There is a disconnect between the reality of pandemic learning loss and how well parents think their child is doing academically. Gallup reports that 3 out of 4 K–12 parents (76%) are “completely” or “somewhat satisfied” with the quality of education received by their oldest child, up from a 67% low in 2013 (contrast this with the American public at large where a record low of 36% are completely or somewhat satisfied). A Learning Heroes survey found around 9 of 10 parents believe their child is “at” or “above grade level” in math (89%) and reading (92%), with 8 in 10 (80%) saying they are confident they have a clear understanding of how their children are achieving academically. This disconnect between parents’ beliefs and the reality of learning loss is a barrier that K–12 stakeholders must overcome if young people are to recover from our education emergency. Learning Heroes has launched a muti-city campaign to get parents to ask teachers questions about how their child’s learning and what help them might need. Local leaders must undertake similar efforts.

5. Focus resources

States and districts still have at their disposal some of the federal $190 billion pandemic relief support, being spent at a “snail’s pace.” For example, the 25 largest school districts using remote learning for at least half the 2020–21 school year typically spent only about 15 percent of federal relief funds. Additionally, states continue to increase K–12 education spending, rising 8 percent in fiscal 2022. Finally, existing federal program dollars can be used for the recovery effort. The Tennessee literacy program mentioned above used federal Title I, Title II, and IDEA PART B to fund its work. Align these—and other resources—with the first four principles.

A Community Recovery Strategy

Based on this five point-agenda, here is a framework for developing a district plan for providing schools with the assistance they need to reverse learning loss and track their progress.

Communicate there is a problem. As mentioned above, parents generally do not realize the toll that learning loss has taken on students. That makes it vital that district and other community leaders communicate the severity and scope of the problem to parents and other stakeholders, ensuring they understand and acknowledge the pandemic’s harmful educational aftermath.

Develop a plan. The recovery plan must deal with at least a triad of issues: student learning loss, deteriorating student mental health, and increasing chronic absenteeism. It should describe how it will use high-quality classroom instructional materials and aligned teacher professional development and how students will receive academic, social, and emotional support. The plan would explain its use of initiatives, like high-intensity group tutoring, competency-based instruction, summer school, and people-powered supports like mentors and counselors. The idea is for all these efforts to build on the lessons learned from what has already been done.

Create a community report card. To ensure that the plan’s implementation remains on track and produces the desired outcomes, the community should establish a user-friendly Community Covid-Recovery Report Card. This would be a tracking system that reports progress on the various aspects of the plan, holding schools, local leaders, and other stakeholders accountable. The report card would provide a transparent look into how effectively strategies are being implemented, and which areas may need more attention or resources.

Focus community resources and action on the plan. A successful strategy needs financial, human, and other community resources to succeed.
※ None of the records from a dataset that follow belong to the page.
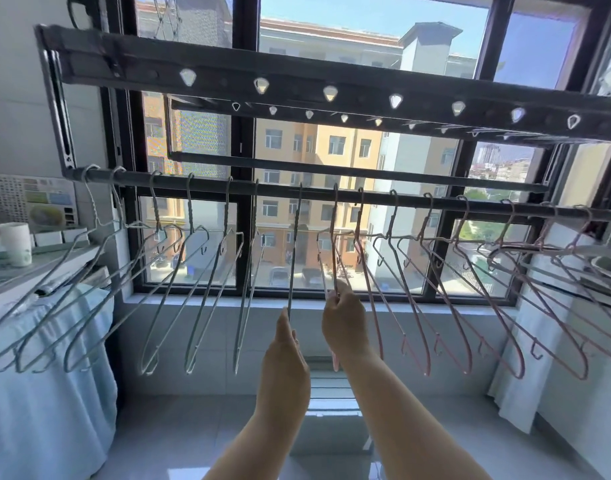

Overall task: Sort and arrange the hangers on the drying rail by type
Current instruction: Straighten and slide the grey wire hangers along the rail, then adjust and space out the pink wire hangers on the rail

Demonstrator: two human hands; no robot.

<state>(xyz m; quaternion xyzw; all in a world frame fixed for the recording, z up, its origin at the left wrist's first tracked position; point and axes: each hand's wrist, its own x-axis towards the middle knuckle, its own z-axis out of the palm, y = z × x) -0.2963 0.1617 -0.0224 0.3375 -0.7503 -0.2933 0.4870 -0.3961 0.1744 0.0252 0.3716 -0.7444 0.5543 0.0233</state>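
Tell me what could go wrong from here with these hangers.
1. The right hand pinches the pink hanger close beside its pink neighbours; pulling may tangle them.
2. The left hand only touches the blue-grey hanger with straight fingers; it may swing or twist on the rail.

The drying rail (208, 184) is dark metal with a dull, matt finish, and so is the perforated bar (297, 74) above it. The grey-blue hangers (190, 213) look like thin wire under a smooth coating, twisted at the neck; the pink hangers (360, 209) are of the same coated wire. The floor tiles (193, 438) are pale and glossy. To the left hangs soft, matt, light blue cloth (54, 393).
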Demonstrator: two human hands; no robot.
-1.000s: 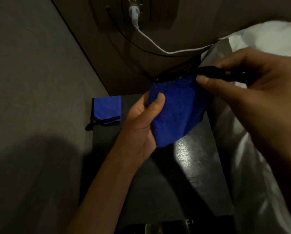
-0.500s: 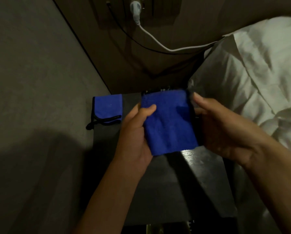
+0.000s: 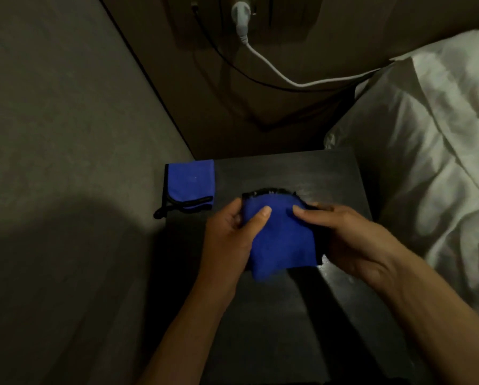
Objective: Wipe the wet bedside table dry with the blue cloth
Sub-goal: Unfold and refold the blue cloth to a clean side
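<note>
Both hands have come down and in since the earlier frames: the right hand (image 3: pixel 352 237), a second ago raised toward the bedding with a black edge pinched in its fingers, now sits low at the right side of the folded blue cloth (image 3: pixel 281 234), thumb laid on its upper face, fingers hidden beneath. Opposite it, the left hand (image 3: pixel 232 237) keeps its hold on the left side, thumb on top, fingers curled under. Each hand is closed on the cloth. It is held over the middle of the dark bedside table (image 3: pixel 329 173), black hem at the far edge; whether its lower fold touches the surface cannot be told. A wet sheen shows on the tabletop beside the right wrist. Unmoved, a second blue cloth (image 3: pixel 189 182) lies at the far left corner. White bedding (image 3: pixel 427 148) borders the table on the right, and a white cable (image 3: pixel 274 69) runs from the wall plug toward it.
</note>
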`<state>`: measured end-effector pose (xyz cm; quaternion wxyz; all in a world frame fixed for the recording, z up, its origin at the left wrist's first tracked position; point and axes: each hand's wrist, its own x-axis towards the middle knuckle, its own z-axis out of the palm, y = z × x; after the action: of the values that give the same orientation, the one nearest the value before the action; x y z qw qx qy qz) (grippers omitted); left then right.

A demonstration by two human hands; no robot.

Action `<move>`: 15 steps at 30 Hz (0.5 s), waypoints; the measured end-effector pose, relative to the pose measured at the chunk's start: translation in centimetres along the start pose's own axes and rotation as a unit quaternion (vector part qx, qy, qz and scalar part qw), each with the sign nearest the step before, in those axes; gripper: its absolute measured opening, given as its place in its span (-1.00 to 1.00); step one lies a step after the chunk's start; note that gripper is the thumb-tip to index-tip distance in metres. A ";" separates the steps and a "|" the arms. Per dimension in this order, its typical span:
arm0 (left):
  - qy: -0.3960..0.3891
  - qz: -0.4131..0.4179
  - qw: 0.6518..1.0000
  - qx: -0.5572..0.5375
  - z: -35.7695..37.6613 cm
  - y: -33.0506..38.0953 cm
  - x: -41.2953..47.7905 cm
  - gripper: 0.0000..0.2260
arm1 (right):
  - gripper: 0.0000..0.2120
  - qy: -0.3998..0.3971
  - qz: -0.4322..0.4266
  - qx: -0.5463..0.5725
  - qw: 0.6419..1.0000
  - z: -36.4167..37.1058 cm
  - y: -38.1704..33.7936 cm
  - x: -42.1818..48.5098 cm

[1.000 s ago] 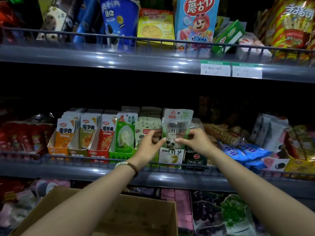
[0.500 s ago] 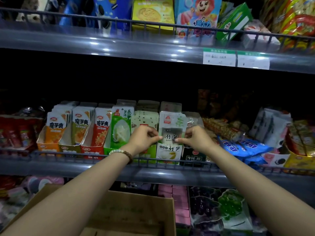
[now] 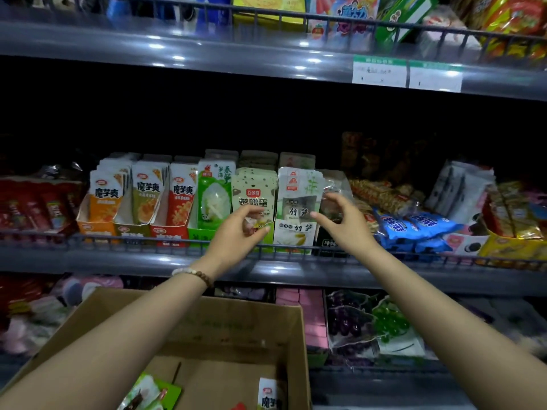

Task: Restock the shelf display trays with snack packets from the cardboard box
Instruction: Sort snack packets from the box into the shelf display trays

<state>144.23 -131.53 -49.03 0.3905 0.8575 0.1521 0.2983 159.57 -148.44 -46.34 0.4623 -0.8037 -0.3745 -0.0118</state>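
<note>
Bamboo pkts [image 3: 297, 199]: white/green, upright in their display tray [image 3: 293, 241] on mid shelf [image 3: 177, 261], front pkt's face showing between both hands.
R hand [image 3: 340, 221]: just right of bamboo pkts, fingers [image 3: 318, 216] spread & curled, nothing held; index tip near front pkt's lower right edge, contact unclear.
L hand [image 3: 236, 232]: just left of bamboo pkts, in front of the spotted green pkts [image 3: 254, 190]; fingers loosely curled, empty; bead bracelet on wrist.
Left of bamboo pkts: lotus-root pkts [image 3: 213, 196], then three konjac trays.
Cardboard box [image 3: 233, 329]: below shelf, open, w/ a few loose pkts [image 3: 269, 395] inside.
</note>
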 end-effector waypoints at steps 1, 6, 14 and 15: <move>-0.006 0.008 1.000 0.013 -0.6 -0.5 -1.2 -0.66 | -0.45 0.001 -0.009 -0.005 1.000 -0.1 -0.4 -1.1; -0.066 -0.009 0.996 0.062 -3.1 -5.2 -9.0 -0.71 | -0.53 -0.031 -0.035 0.038 0.998 2.4 -1.9 -7.8; -0.235 -0.179 0.944 0.148 -2.7 -14.9 -20.2 -0.62 | -0.60 -0.264 0.029 -0.017 0.964 16.2 2.5 -17.5; -0.255 -0.204 0.934 0.148 -2.5 -15.9 -20.8 -0.59 | -0.58 -0.292 0.070 -0.026 0.954 18.0 3.2 -18.4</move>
<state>126.08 -130.05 -68.02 0.3371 0.9035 0.2613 -0.0423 142.39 -146.72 -65.68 0.3118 -0.8080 -0.4351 0.2464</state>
Aligning these resources with the recovery strategy and a unified community response will lay a strong foundation for student success.

Education’s long Covid will not go away by wishing it away. The burden is on K–12 advocates and stakeholders to up their game. This is an opportunity for genuine leadership, for rising to the challenge and mobilizing a recovery effort worthy of our students. If not, the consequence will be a Covid K–12 generation ill-equipped to pursue opportunity and reach their full potential.

Bruno V. Manno is senior advisor for the Walton Family Foundation program and a former Unites States Assistant Secretary of Education for Policy. Some of the organizations mentioned in this piece receive financial support from the Foundation.